ACTIVITY
Type again, exactly, the lines below from the start through the line that includes "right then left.".

---- RECORDED INFORMATION

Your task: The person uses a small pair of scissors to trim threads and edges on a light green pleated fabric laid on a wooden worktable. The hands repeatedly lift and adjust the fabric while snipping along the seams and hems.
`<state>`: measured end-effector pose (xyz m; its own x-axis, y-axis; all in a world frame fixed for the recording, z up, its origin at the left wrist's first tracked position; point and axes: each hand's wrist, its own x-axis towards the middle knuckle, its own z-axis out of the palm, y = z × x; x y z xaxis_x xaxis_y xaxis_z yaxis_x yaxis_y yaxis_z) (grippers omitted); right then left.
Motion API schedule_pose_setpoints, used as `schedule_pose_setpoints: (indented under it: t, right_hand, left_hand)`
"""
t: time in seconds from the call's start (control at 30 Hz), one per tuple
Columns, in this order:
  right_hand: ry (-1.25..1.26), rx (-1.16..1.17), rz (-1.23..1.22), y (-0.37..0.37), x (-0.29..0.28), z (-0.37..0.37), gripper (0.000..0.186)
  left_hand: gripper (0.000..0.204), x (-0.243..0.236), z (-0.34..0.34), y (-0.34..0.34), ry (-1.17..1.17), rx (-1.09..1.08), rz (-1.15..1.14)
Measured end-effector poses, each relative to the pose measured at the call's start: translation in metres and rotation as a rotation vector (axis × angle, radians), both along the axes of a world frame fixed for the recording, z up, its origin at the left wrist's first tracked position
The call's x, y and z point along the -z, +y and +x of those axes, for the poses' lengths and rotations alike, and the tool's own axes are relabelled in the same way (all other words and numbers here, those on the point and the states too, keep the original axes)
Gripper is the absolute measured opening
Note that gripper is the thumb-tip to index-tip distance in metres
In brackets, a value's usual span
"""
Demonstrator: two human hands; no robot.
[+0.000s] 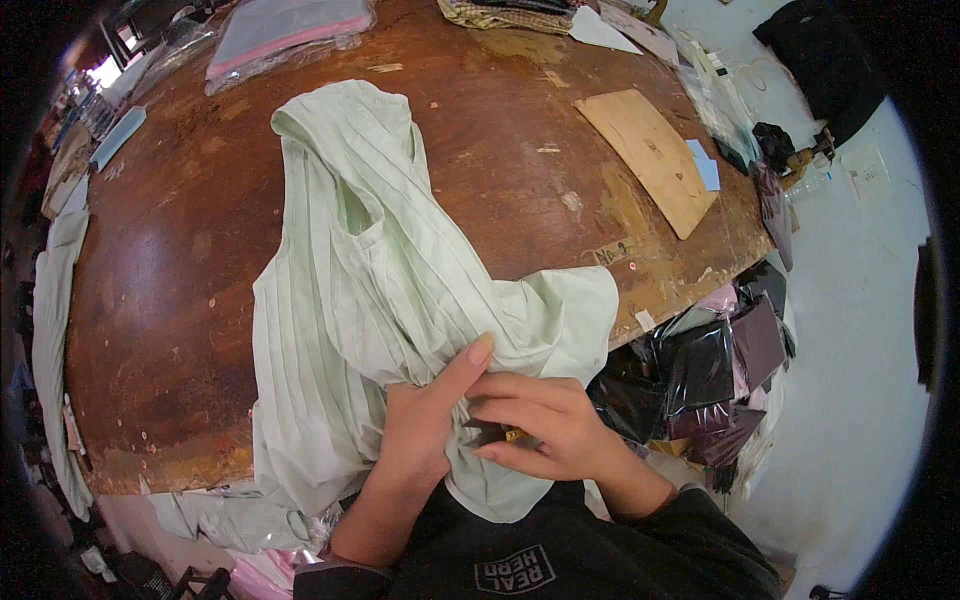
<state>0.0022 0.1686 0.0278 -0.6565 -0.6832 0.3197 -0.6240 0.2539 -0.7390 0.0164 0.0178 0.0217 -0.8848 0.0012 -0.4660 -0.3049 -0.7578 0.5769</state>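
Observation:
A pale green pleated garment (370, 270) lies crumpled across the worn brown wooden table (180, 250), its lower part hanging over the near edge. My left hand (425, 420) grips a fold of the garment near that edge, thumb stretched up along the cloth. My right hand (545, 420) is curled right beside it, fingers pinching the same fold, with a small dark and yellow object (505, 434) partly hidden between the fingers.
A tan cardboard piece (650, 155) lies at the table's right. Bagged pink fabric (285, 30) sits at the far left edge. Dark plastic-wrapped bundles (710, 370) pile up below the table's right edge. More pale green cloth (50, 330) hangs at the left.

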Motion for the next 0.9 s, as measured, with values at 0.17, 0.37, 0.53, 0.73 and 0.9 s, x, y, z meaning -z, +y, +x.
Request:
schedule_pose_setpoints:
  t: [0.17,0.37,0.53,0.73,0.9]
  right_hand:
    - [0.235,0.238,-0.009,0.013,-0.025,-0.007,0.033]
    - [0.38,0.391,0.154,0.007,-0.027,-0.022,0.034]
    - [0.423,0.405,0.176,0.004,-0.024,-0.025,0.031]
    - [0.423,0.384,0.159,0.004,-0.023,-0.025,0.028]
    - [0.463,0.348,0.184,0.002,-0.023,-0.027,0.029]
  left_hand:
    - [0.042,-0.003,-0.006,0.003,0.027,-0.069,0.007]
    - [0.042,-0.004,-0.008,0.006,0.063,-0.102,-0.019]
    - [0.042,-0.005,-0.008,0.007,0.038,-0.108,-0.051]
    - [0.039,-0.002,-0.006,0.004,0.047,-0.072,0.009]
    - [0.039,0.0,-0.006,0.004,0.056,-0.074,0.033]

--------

RESULT FOR THIS EXERCISE
Your task: The person uses a small pair of scissors to trim threads and edges on a light green pleated fabric laid on a wooden worktable. The hands repeatedly lift and adjust the fabric while snipping along the seams and hems.
`<state>`: measured end-effector pose (xyz m; its own x-axis, y-axis; all in a world frame fixed for the recording, z up, its origin at the left wrist's first tracked position; point and axes: each hand's wrist, its own x-axis towards the middle knuckle, its own z-axis out of the palm, y = z × x; x y z xaxis_x xaxis_y xaxis_z yaxis_x yaxis_y yaxis_z) (grippers omitted); right then left.

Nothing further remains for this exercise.